Bewirtungsaufwendungen 2026 (Teil 1 von 4)

Formale Anforderungen meistern: Erstelle lückenlose Bewirtungsbelege

Wenn du Geschäftspartner, potenzielle Kunden oder Multiplikatoren bewirtest, geht es selten nur um gutes Essen, es geht um Beziehungen, Aufträge und Vertrauen. Gleichzeitig schaut das Finanzamt bei Bewirtungsaufwendungen besonders genau hin.

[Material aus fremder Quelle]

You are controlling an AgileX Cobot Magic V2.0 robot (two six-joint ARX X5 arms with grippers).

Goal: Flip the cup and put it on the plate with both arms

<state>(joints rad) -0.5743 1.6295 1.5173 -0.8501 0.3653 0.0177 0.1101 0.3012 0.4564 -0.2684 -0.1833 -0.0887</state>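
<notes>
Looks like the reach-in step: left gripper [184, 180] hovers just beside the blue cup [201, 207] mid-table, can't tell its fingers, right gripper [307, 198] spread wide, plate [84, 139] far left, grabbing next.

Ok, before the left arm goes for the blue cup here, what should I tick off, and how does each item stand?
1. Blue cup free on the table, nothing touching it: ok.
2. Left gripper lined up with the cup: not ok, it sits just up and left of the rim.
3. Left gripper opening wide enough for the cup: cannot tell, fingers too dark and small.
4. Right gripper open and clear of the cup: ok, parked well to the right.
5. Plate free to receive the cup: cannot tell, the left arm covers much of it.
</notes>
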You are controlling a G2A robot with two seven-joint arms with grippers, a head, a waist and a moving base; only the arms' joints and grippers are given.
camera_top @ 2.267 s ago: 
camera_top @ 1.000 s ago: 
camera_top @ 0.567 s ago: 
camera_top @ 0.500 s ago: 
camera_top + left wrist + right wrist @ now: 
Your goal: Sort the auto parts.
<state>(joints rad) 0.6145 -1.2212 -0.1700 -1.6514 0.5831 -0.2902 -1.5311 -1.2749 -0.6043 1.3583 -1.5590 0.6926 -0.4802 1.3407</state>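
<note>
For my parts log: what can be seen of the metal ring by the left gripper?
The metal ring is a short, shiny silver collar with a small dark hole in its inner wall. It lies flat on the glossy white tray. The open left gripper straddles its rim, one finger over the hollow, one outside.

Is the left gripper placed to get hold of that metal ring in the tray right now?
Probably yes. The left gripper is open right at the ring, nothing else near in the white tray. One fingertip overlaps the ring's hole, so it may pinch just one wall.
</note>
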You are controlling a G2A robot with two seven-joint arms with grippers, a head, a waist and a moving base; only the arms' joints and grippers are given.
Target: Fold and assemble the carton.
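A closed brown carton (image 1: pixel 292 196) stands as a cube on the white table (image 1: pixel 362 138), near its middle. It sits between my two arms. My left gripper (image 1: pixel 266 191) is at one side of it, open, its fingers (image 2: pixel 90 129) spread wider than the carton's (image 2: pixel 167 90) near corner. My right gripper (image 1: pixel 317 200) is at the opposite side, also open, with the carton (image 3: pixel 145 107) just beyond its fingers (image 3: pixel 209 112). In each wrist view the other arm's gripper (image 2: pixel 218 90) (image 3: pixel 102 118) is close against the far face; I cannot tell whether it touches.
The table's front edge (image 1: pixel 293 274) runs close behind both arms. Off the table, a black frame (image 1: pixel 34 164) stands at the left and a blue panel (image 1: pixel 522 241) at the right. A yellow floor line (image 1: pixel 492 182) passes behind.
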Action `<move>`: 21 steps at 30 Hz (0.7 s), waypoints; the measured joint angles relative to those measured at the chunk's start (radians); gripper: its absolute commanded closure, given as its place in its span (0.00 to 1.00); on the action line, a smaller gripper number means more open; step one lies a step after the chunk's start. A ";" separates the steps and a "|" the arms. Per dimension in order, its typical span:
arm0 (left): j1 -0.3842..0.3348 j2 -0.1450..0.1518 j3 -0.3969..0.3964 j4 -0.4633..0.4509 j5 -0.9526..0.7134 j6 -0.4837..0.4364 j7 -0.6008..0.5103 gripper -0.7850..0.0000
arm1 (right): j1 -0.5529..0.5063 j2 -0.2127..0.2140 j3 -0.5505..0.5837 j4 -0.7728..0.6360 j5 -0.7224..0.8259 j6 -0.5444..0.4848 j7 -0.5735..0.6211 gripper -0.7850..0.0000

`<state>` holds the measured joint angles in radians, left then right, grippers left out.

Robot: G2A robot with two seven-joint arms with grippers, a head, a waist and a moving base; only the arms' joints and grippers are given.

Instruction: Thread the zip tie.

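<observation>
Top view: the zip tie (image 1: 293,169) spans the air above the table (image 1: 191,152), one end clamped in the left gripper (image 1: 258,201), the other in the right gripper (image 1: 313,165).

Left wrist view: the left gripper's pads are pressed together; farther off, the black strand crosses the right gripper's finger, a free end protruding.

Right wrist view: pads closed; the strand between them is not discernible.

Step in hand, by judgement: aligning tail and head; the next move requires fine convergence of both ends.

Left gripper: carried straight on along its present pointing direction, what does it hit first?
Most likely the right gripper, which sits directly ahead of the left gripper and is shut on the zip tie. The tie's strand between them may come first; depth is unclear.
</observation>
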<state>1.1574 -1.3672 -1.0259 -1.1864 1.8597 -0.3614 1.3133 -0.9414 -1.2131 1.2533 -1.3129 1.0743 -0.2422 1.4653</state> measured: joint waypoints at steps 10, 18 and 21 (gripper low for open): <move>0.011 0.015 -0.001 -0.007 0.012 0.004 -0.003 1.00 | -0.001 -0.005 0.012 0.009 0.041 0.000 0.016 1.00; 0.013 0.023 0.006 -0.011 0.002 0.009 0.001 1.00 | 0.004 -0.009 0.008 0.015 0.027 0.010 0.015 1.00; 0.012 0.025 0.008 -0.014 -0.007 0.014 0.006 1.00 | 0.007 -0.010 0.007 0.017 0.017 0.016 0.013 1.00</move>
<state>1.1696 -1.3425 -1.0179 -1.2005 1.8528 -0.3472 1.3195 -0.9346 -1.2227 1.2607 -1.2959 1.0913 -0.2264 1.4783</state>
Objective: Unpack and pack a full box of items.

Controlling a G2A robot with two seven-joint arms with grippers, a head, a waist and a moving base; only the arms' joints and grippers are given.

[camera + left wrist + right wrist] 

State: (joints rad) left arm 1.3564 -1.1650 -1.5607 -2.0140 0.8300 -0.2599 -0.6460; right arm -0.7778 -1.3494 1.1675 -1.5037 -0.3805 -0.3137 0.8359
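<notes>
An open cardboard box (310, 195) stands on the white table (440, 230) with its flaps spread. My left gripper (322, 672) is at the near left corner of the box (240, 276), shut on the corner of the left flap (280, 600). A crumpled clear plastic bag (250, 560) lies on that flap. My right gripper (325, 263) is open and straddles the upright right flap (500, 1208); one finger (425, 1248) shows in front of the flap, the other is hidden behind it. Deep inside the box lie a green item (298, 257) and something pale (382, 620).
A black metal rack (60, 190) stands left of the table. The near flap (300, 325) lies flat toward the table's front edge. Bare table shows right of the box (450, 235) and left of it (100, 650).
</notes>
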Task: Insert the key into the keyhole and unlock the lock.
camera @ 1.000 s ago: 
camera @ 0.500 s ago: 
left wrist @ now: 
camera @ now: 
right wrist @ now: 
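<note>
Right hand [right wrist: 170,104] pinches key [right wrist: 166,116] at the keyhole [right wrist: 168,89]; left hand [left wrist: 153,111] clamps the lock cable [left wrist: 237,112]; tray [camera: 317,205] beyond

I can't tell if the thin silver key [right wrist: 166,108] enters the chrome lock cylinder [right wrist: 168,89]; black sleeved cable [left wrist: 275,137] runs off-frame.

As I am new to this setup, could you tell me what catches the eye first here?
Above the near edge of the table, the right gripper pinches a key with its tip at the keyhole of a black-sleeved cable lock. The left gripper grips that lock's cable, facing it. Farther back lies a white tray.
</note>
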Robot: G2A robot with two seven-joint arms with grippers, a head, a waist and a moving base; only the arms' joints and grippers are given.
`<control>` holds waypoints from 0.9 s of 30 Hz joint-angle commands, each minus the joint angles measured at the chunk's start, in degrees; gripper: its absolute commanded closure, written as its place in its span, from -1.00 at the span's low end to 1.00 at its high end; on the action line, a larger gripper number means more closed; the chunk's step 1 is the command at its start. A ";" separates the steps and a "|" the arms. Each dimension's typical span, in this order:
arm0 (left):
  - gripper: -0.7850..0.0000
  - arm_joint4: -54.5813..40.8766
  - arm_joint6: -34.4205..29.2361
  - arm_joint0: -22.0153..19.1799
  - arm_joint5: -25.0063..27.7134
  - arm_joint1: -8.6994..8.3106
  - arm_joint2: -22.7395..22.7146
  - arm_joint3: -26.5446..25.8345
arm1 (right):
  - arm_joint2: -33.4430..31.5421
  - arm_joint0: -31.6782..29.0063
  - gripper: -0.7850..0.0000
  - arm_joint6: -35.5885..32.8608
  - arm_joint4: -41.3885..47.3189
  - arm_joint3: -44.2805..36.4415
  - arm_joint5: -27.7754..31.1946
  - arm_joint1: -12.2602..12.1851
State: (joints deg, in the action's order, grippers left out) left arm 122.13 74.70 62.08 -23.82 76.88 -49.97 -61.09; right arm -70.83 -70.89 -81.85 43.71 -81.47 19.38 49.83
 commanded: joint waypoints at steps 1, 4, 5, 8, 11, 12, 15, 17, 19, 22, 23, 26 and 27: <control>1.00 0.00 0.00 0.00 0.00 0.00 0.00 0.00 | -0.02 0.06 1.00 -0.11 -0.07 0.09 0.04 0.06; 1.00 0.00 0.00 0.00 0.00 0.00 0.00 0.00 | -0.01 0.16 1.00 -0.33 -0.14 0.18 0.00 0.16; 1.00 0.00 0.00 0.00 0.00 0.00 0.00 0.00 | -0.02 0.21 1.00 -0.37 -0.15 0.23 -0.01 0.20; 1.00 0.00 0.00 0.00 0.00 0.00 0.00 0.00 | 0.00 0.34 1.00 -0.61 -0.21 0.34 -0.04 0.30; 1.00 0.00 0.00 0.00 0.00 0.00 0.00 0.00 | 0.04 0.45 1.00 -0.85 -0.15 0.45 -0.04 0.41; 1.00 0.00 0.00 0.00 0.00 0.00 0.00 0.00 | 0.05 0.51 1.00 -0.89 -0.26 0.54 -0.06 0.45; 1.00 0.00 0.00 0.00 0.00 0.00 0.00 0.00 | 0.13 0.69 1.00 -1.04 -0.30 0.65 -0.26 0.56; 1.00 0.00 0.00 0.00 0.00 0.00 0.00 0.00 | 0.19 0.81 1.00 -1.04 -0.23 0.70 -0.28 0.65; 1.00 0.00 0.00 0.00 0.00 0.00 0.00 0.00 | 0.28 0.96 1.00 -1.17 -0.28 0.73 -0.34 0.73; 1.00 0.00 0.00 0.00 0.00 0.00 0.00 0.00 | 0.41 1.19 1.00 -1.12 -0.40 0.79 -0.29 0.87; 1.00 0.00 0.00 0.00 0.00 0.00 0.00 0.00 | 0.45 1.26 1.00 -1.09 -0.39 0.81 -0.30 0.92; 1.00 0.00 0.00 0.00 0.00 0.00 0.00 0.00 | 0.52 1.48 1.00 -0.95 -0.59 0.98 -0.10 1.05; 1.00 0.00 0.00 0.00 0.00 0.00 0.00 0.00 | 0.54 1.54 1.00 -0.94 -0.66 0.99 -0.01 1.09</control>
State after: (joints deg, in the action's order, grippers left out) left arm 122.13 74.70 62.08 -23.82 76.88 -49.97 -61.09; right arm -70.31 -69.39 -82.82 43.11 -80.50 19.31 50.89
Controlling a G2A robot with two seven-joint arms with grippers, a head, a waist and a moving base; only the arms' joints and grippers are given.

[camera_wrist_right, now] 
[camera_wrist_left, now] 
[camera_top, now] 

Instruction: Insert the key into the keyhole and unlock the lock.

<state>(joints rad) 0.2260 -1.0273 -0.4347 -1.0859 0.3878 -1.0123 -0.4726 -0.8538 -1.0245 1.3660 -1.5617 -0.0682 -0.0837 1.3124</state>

Denn da treffen zwei Welten aufeinander: deine unternehmerische Freiheit, Kontakte zu pflegen, und das steuerliche Misstrauen gegenüber „allzu geselligem Aufwand“. In unserer 4-teiligen Serie „Bewirtungsaufwendungen 2026“ erläutern wir dir, worauf du bei deinen Bewirtungsaufwendungen unbedingt achten musst, damit auch dein Finanzamt diese Aufwendungen anerkennt.

Jörg Wilde

07.04.2026 · 4 Min Lesezeit

Wie du mit den Vorgaben deines Finanzamts in der Praxis umgehst

Lies auch die anderen Teile unserer Serie:



Teil 2: Mitarbeiter bewirten: So bleiben Aufmerksamkeiten steuerlich absetzbar

Teil 3: Geschäftliche Bewirtung: Pushe deine Geschäftsbeziehungen, ohne auf steuerliche Vorteile zu verzichten

Teil 4: Belege richtig führen: So verbuchst du Bewirtungskosten ohne Fehler

Damit deine Bewirtungskosten nicht bei der nächsten Betriebsprüfung gestrichen werden, brauchst du zweierlei:

  • Die Aufwendungen müssen dem Betrieb zuzuordnen und angemessen sein (§ 4 Abs. 5 Satz 1 Nr. 2 EStG, R 4.10 EStR).
  • Du musst alle formellen Nachweise erbringen, insbesondere die durch BMF Schreiben vom 19.11.2025 geforderten Vorgaben zur Bewirtungsrechnung im Zeitalter der E-Rechnung und TSE-Kasse. Diese sind deutlich verschärft worden und ersetzen die Regelungen des BMF Schreibens vom 30.06.2021.